Entries shown
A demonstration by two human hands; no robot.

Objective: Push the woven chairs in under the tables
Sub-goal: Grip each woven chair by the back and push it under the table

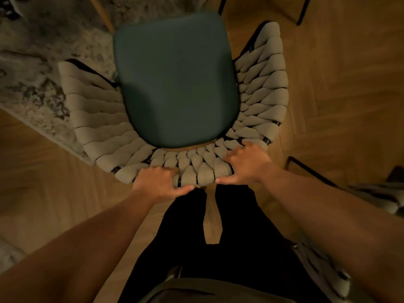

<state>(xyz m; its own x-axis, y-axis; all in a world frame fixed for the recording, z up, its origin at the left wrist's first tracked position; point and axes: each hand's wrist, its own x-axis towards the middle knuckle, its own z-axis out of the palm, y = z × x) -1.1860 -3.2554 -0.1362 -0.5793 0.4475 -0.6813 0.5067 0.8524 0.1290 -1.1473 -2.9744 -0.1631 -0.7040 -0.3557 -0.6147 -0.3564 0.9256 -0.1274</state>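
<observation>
A woven chair [262, 88] with beige knitted straps and a dark green seat cushion [175, 82] stands right in front of me, seen from above. My left hand [157, 182] grips the top of the curved backrest on the left of its middle, thumb behind the rim. My right hand [244, 165] grips the same rim a little to the right, fingers curled over the straps. The front of the seat points away from me toward a wooden table leg [102, 14]. The tabletop is out of view.
A grey patterned rug [32, 68] lies under the chair's left side, on wooden herringbone flooring [349, 95]. Another woven chair [323, 272] stands at my lower right. Black metal legs [303, 12] show at top right. My own dark-trousered legs stand behind the chair.
</observation>
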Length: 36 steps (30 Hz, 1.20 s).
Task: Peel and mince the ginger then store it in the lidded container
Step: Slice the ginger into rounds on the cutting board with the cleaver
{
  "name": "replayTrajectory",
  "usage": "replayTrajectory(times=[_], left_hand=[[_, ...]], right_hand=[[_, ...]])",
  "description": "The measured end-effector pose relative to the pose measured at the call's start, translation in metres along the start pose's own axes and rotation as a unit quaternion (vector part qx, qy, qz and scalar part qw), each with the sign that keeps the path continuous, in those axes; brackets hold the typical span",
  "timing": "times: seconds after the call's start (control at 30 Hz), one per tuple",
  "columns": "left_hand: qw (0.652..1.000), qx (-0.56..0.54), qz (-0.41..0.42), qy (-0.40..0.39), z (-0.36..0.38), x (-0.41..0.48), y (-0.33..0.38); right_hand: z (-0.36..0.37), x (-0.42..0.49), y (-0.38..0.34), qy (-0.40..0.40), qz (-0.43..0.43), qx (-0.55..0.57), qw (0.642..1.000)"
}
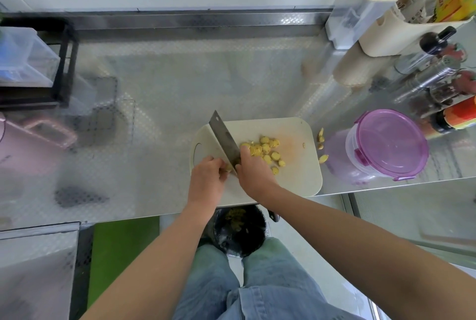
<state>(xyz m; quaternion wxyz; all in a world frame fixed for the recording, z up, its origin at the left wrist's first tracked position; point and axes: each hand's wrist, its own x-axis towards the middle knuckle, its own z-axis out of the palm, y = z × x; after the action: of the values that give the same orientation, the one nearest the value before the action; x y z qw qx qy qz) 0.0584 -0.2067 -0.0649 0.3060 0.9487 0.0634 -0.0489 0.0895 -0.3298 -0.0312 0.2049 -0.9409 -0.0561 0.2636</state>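
A cream cutting board (296, 172) lies at the counter's front edge. Several yellow ginger slices (266, 151) are spread over its middle. My right hand (253, 170) grips the handle of a steel cleaver (224, 136), whose blade stands on the board's left part. Just left of the blade, my left hand (207, 178) pinches a small ginger piece (228, 167), mostly hidden by my fingers. To the right of the board stands a clear container with a purple lid (386, 143), its lid on.
A few ginger scraps (321, 139) lie on the steel counter between board and container. Bottles and jars (438, 80) crowd the right side, a black rack (38, 67) stands at the left. A black bin (240, 229) with peelings sits below the counter edge.
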Motion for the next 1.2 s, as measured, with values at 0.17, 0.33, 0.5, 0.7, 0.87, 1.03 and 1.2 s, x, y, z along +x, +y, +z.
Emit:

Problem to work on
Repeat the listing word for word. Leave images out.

Answer space
A demonstration by two human hands; no robot.

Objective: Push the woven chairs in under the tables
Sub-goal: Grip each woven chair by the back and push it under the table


<state>(xyz m; its own x-axis, y-axis; all in a world frame fixed for the recording, z up, its origin at the left wrist's first tracked position; point and axes: each hand's wrist, its own x-axis towards the middle knuckle, its own z-axis out of the palm, y = z × x) -1.1860 -3.2554 -0.1362 -0.5793 0.4475 -0.6813 0.5067 0.8524 0.1290 -1.1473 -2.9744 -0.1631 -0.7040 -0.3557 -0.6147 -0.3564 0.9256 -0.1274</state>
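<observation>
A woven chair [262, 88] with beige knitted straps and a dark green seat cushion [175, 82] stands right in front of me, seen from above. My left hand [157, 182] grips the top of the curved backrest on the left of its middle, thumb behind the rim. My right hand [244, 165] grips the same rim a little to the right, fingers curled over the straps. The front of the seat points away from me toward a wooden table leg [102, 14]. The tabletop is out of view.
A grey patterned rug [32, 68] lies under the chair's left side, on wooden herringbone flooring [349, 95]. Another woven chair [323, 272] stands at my lower right. Black metal legs [303, 12] show at top right. My own dark-trousered legs stand behind the chair.
</observation>
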Length: 36 steps (30 Hz, 1.20 s).
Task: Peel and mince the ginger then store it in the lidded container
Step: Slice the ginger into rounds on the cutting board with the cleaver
{
  "name": "replayTrajectory",
  "usage": "replayTrajectory(times=[_], left_hand=[[_, ...]], right_hand=[[_, ...]])",
  "description": "The measured end-effector pose relative to the pose measured at the call's start, translation in metres along the start pose's own axes and rotation as a unit quaternion (vector part qx, qy, qz and scalar part qw), each with the sign that keeps the path continuous, in those axes; brackets hold the typical span",
  "timing": "times: seconds after the call's start (control at 30 Hz), one per tuple",
  "columns": "left_hand: qw (0.652..1.000), qx (-0.56..0.54), qz (-0.41..0.42), qy (-0.40..0.39), z (-0.36..0.38), x (-0.41..0.48), y (-0.33..0.38); right_hand: z (-0.36..0.37), x (-0.42..0.49), y (-0.38..0.34), qy (-0.40..0.40), qz (-0.43..0.43), qx (-0.55..0.57), qw (0.642..1.000)"
}
<state>(xyz m; quaternion wxyz; all in a world frame fixed for the recording, z up, its origin at the left wrist's first tracked position; point and axes: each hand's wrist, its own x-axis towards the middle knuckle, its own z-axis out of the palm, y = z × x; after the action: of the values that give the same orientation, the one nearest the value before the action; x y z qw qx qy qz) 0.0584 -0.2067 -0.0649 0.3060 0.9487 0.0634 -0.0489 0.0895 -0.3298 -0.0312 0.2049 -0.9409 -0.0561 0.2636</state>
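A cream cutting board (296, 172) lies at the counter's front edge. Several yellow ginger slices (266, 151) are spread over its middle. My right hand (253, 170) grips the handle of a steel cleaver (224, 136), whose blade stands on the board's left part. Just left of the blade, my left hand (207, 178) pinches a small ginger piece (228, 167), mostly hidden by my fingers. To the right of the board stands a clear container with a purple lid (386, 143), its lid on.
A few ginger scraps (321, 139) lie on the steel counter between board and container. Bottles and jars (438, 80) crowd the right side, a black rack (38, 67) stands at the left. A black bin (240, 229) with peelings sits below the counter edge.
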Motion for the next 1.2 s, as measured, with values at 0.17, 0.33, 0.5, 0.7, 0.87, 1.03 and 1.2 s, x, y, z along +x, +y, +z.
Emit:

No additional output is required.